Histiocytosis
also
Complications of chemo: general
- Diverse group of disorders
- Prominent proliferation/accumulation of cells of the monocyte-macrophage
system of BM origin
- Think about histiocytosis whenever malignancy, bony pain or rash is in the
differential or the patient has constitutional symptoms or bone marrow
suppression (cell lines down), or diabetes insipidus, persistent diaper rash
- Often have severe bone pain out of proportion to physical exam
- it's one of the 3 classic nonosseous tumors that we must consider in
evaluation of bone pain, along with
Neuroblastoma and Leukemia
- There are 3 classes
based on histopathologic
findings.
- LCH (EHL) Dave 'Birbeck' on CD1a: bone pain, rash, draining ear, draining
pee, bumps, pallor/bleed, pulmonary infiltrates
- HLH-APC-FEP-IAHS
- malignant
Class I- Langerhan Cell Histiocytosis
- clonal proliferation of cells of
monocyte lineage containing characteristic
Birbeck granules and are
CD1a positive; Langerhans cell
= antigen presenting cell of the skin
- 3 types (alphabetic - the later, the more spread)

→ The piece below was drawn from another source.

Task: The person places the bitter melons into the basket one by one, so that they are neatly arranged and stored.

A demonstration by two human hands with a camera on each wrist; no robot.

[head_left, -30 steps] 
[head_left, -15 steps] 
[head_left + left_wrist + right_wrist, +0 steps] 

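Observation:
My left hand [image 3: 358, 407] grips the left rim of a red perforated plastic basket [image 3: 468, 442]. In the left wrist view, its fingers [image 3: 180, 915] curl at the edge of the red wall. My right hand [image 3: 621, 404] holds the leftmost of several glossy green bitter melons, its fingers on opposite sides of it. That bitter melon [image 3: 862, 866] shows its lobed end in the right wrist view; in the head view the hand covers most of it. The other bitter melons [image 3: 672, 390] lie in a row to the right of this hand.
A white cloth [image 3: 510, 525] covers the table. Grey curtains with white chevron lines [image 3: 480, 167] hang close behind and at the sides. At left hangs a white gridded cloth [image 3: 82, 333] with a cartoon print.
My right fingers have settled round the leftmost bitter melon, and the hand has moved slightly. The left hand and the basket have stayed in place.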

- Eosinophilic granuloma -
localized
- Hans-Schuller-Christian -
limited spread
- Letterer Siwe- disseminated
- Multisystem involvement:
- Skeletal (80%): osteolytic
lesions (asx or painful w/ local swelling), pathologic fx's, skull
commonly affected, can get spinal
compression fx
- Skin (50%):
seborrheic
dermatits
of scalp or diaper area, petechiae or hemorrhagic rash
- chronically draining otitis
media
- bilateral exophthalmos
- diabetes insipidus
- pulmonary infitrates on CXR
(10-15%)
- bumps: lymphadenopathy
(33%), hepatosplenomegaly (20%)
- may have systemic
manifestations: fever, wt loss, malaise, FTT
- BM involvement: anemia,
thrombocytopenia
- hepatic or CNS involvement
- Dx:
Tissue biopsy, CBC,
LFT's,
coags, skeletal survey, CXR,
urine osmolality
- Treatment: observation, chemo,
immunosuppressives and BMT
- Px: good for single system disease
- high chance of spontaneous remission; worse for multisystem disease
Class II- Hemophagocytic LymphoHistiocytosis (HLH)
- clonal proliferation of
antigen-presenting cells
- 2 forms: similar presentation: fever, wt loss, irritability
- FEL- autosomal recessive; Familial erythrophagocytic lymphohistiocytosis: characterized by severe
immunodeficiency, almost always
fatal, and always Dx'd <4 years old
- IA-HS-
Infection-associated hemophagocytic syndrome; may be Dx'd in older pts and
has much better prognosis if infection is treated appropriately
- Diagnostic criteria (need all 5):
- Fever
- splenomegaly
- cytopenias (2 cell lines down)
- hyperlipidemia or hypofibrinogenemia
- tissue biopsy (hemosiderin-laden macrophages)
- Treatment/Prognosis:
- FEL: Nearly uniformly fatal
- Chemotherapy (etoposide), immunosupressive therapy
- BMT
- IAHS: Good prognosis if infectious agent can be identified and treated,
poor if not
Class III- Malignant form - true malignancy of monocyte-macrophage lineage
Now, it is important to note that this class of disease is rare, but should be
kept in the back of our minds when we see a
painful bony lesion (it's one of
the 3 classic nonosseous tumors that we must consider in evaluation of bone
pain, along with Neuroblastoma
and Leukemia) or chronic
constitutional symptoms like weight loss, irritability, fatigue.....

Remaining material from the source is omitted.